* _What to produce_
Once the line with "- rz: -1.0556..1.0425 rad" is found in the material, write out that line and every later line exactly, through the end.

* _Data section_
▼

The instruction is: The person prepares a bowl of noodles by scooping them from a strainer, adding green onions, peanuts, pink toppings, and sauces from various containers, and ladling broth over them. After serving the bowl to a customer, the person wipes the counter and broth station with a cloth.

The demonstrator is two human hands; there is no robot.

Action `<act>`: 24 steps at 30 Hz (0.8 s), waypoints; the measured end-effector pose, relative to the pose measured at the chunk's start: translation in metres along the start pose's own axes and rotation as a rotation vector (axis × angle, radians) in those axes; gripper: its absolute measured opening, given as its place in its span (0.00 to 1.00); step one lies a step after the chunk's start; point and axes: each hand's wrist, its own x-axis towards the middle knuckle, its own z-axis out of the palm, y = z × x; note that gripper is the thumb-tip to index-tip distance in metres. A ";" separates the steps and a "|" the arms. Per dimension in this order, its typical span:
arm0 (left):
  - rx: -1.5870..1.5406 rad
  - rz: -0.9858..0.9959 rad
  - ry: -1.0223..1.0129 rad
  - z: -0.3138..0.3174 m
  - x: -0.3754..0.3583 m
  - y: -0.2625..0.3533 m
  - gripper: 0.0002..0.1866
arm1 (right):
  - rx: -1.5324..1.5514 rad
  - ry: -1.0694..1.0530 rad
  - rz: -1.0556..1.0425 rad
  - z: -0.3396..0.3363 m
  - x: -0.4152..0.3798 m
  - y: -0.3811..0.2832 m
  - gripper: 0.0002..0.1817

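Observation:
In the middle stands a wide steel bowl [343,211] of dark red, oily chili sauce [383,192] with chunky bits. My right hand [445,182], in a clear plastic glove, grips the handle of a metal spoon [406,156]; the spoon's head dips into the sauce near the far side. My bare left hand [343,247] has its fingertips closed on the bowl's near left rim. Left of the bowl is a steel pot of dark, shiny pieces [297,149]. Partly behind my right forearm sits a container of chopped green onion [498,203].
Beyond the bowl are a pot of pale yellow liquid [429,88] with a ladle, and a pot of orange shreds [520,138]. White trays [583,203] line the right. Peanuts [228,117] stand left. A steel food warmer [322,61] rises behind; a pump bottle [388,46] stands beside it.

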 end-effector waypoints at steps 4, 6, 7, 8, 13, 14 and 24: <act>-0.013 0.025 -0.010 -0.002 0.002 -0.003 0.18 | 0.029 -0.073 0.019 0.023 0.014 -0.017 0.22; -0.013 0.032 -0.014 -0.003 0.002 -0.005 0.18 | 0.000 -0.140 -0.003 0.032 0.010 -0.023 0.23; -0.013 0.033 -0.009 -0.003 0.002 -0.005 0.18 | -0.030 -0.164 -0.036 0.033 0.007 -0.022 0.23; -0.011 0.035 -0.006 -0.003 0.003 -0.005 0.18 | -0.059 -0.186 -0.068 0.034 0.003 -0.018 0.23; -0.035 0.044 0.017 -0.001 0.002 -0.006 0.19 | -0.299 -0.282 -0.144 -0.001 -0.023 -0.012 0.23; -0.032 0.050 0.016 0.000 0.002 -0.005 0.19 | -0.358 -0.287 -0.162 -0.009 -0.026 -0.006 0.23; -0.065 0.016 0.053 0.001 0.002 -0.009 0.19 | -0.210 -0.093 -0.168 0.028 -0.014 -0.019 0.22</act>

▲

* _Exercise response_
  - rz: -1.0556..1.0425 rad
  - z: -0.3396..0.3363 m
  - x: -0.4152..0.3798 m
  - y: -0.3811..0.2832 m
  - gripper: 0.0002..0.1817

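Observation:
In the middle stands a wide steel bowl [343,211] of dark red, oily chili sauce [383,192] with chunky bits. My right hand [445,182], in a clear plastic glove, grips the handle of a metal spoon [406,156]; the spoon's head dips into the sauce near the far side. My bare left hand [343,247] has its fingertips closed on the bowl's near left rim. Left of the bowl is a steel pot of dark, shiny pieces [297,149]. Partly behind my right forearm sits a container of chopped green onion [498,203].
Beyond the bowl are a pot of pale yellow liquid [429,88] with a ladle, and a pot of orange shreds [520,138]. White trays [583,203] line the right. Peanuts [228,117] stand left. A steel food warmer [322,61] rises behind; a pump bottle [388,46] stands beside it.
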
 end-effector waypoints at steps 4, 6, 7, 8, 13, 14 and 24: <act>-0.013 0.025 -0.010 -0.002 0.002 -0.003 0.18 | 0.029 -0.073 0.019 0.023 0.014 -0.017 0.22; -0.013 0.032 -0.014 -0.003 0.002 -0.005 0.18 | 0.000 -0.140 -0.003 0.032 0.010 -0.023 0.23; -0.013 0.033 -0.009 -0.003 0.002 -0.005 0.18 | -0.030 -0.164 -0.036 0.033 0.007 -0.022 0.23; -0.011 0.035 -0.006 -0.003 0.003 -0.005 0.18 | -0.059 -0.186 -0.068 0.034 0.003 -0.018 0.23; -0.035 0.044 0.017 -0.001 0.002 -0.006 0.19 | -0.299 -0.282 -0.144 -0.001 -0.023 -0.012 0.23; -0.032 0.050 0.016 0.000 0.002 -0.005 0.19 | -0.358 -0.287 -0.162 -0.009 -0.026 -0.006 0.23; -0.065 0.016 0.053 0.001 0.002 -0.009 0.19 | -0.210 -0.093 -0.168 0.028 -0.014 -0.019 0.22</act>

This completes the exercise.